All the latest natural skin care, anti-aging and healthy lifestyle tips from Marie Veronique Organics.
Five Ways to Repair Sun Damage
Sun damage is a polite way to describe the unwanted effects of too much UV exposure. The main effects we decry are wrinkles, leathery, blotchy skin and “sun spots.” Sun spots are often referred to as age spots (Lentigus senilis) or liver spots associated with sun damage or aging, sometimes appearing as raised spots (Seborrheic keratoses). They typically start showing up on the most exposed areas, like the hands and the face, by age 40-50, or earlier if you have an outdoor job or live in an area where you get a great deal of sun exposure.
Since this post is about repair we won’t belabor the obvious, namely that an ounce of prevention is worth a pound of cure, and that spreading on those ounces of sunscreen and sun protection measures prevents spending pounds and pounds (or dollars and dollars) on reparative treatments later on.
The conventional approach to treating the effects of sun damage can involve pretty drastic procedures such as cutting into the skin (facelifts), treatments like Botox injections or using ingredients like hydroquinone that pose health risks. Luckily, effective, safer and less invasive alternative treatments do exist. They start with the premise that since free radicals are the primary contributor to visible effects of aging, the best approach to minimizing damage is to limit free radical attack.
Free radicals attack a wide variety of structures: long-lived biomolecules such as collagen, elastin and DNA, mucopolysaccharides, lipids that make up the membranes of cells and organelles such as mitochondria and lysosomes, components of blood vessel walls, and proteins and lipids that combine and accumulate as "age pigment.” Since free radical assault covers such wide territory, it follows that repelling its advance involves lining up a variety of defensive weapons.
Here are a few suggestions for comprehensive repair to damaged skin:
L-ascorbic acid*, aka Vitamin C
This most versatile and important nutrient/antioxidant is a powerful scavenger of the hydroxyl radical, and is one of the ingredients that has research backing up its anti-aging claims. Studies show that regular application of topical l-ascorbic acid provides wavelength-independent ultraviolet protection and results in clinically visible anti-wrinkling. It plays a crucial role in two processes that become very important as we get older—collagen synthesis and inhibition of melanogenesis. L-ascorbic acid also helps to decompose preformed melanin, so in addition to its superb reparative, photoprotectant and anti-inflammatory properties it is indispensable in helping to normalize hyperpigmentation.
*Note: Vitamin C is unstable, and in the presence of air, liquid or other oxidizing agents it is easily converted to oxidized forms. The oxidized vitamin C is not only incapable of boosting collagen synthesis or scavenging free radicals, it may actually promote free radical formation because it has become an oxidant.
In other words, Vitamin C in serums or creams may already be oxidized by the time you apply them to your skin. In this case they will be working against you, not for you. In addition, only highly concentrated preparations (10% or more) deliver enough vitamin C to the cells to be topically effective. This is why we offer Vitamin C in it’s freshest form, to be mixed with a serum immediately prior to application.

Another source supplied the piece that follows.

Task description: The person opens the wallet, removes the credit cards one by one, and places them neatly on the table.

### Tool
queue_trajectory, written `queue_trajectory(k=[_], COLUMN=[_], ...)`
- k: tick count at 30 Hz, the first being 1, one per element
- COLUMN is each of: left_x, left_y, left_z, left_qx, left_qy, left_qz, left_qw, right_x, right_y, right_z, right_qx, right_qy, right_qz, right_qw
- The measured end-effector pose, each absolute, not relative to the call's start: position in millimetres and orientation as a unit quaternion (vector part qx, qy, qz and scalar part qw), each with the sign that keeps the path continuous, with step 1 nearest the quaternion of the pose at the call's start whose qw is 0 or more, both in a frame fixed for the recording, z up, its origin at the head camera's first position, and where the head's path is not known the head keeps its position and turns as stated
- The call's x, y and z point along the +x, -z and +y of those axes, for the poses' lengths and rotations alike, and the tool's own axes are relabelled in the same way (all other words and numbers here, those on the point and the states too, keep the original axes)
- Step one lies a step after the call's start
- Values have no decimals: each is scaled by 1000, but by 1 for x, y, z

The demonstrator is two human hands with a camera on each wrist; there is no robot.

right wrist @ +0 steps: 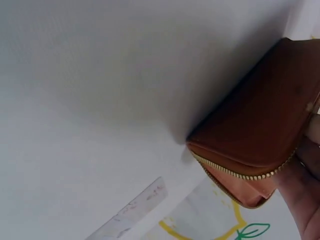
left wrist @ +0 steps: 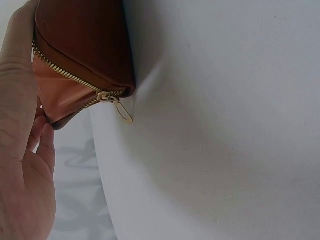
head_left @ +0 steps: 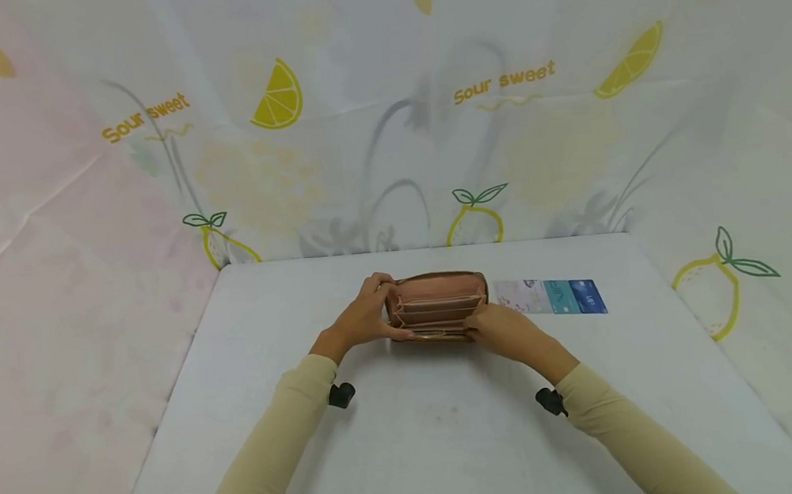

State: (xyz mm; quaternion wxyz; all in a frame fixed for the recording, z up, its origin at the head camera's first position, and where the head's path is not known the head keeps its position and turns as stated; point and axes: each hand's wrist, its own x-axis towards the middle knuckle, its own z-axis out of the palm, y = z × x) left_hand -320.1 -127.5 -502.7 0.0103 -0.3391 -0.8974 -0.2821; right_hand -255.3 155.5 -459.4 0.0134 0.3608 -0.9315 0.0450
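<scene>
A brown zip-around wallet [head_left: 440, 286] lies unzipped at the back of the table, its pink lining and inner pockets facing up. My left hand [head_left: 367, 316] holds its left end, fingers at the back edge and thumb at the front one. At the front right corner, my right hand [head_left: 507, 330] grips the front edge, with fingertips reaching inside the wallet; they are partly hidden. In the left wrist view a gold zip pull [left wrist: 123, 111] dangles from the wallet's end. The brown outer side [right wrist: 255, 115] fills much of the right wrist view.
Right of the wallet lie a pale patterned paper [head_left: 524, 297], a teal card [head_left: 561, 297] and a dark blue card [head_left: 588, 297] in a row. The white table [head_left: 430, 450] meets lemon-printed cloth walls [head_left: 373, 162] at the back and sides.
</scene>
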Motion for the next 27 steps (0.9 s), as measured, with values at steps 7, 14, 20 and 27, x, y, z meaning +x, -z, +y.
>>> queue_trajectory(k=[7, 14, 20, 27], left_x=[-318, -315, -316, -317], left_y=[501, 498, 500, 501], left_z=[-126, -126, -127, -128], left_qx=[-341, -338, -335, -335], left_qy=[288, 291, 286, 283], left_qz=[-895, -895, -898, -899], left_qw=[16, 10, 9, 9], right_x=[-256, -255, -254, -250], right_y=[458, 470, 476, 473], right_z=[153, 154, 158, 162], right_qx=[362, 365, 395, 415], right_qy=[9, 42, 41, 8], right_qz=[-932, -927, -908, -886], right_qw=[28, 73, 134, 204])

Vitamin E is the chief fat-soluble antioxidant, and occurs prominently in all membranes. Vitamin E quenches the super oxide radical and lipid peroxide radicals. When Vitamin E quenches free radicals it becomes a Vitamin E radical, which then uses Vitamin C to return it to its antioxidant state. Thus the combined power of Vitamin E and C provides an excellent example of how antioxidants work synergistically in an integrated and regulated way to protect against oxidative stress.
Superoxide dismutase or SOD
Skin possesses an extremely efficient antioxidant system by two major groups: enzymes (e.g., superoxide dismutase, SOD) and small molecules (e.g., L-ascorbic acid). SOD is the strongest known biological agent for repairing free radical damage and quenching superoxide radicals.
Chronic inflammation caused by free radicals accelerates aging. Anti-oxidants like green tea, licorice, paper mulberry and bioflavonoids also have anti-inflammatory properties, and when applied to the skin can interrupt the arachidonic cascade that generates inflammatory prostaglandins and leukotrienes.
Surrounding every skin cell is a layer of fat-like substances, called 'lipids’. When in contact with sunlight or air, lipids undergo peroxidation and lose their barrier ability, causing gaps to occur in the lipid matrix. When the lipid barrier is compromised, moisture loss increases which leads to dry, scaly or even cracked skin. Dehydrated cells function poorly and the immune system of the skin becomes weakened. From a health standpoint, the risk of infection or other skin diseases increases. From a cosmetic standpoint, skin dryness will occur, more fine lines will appear and wrinkles will become larger and deeper. The solution for both dry and oily skin types is to apply oils that will replenish the top layer of skin to optimize barrier function.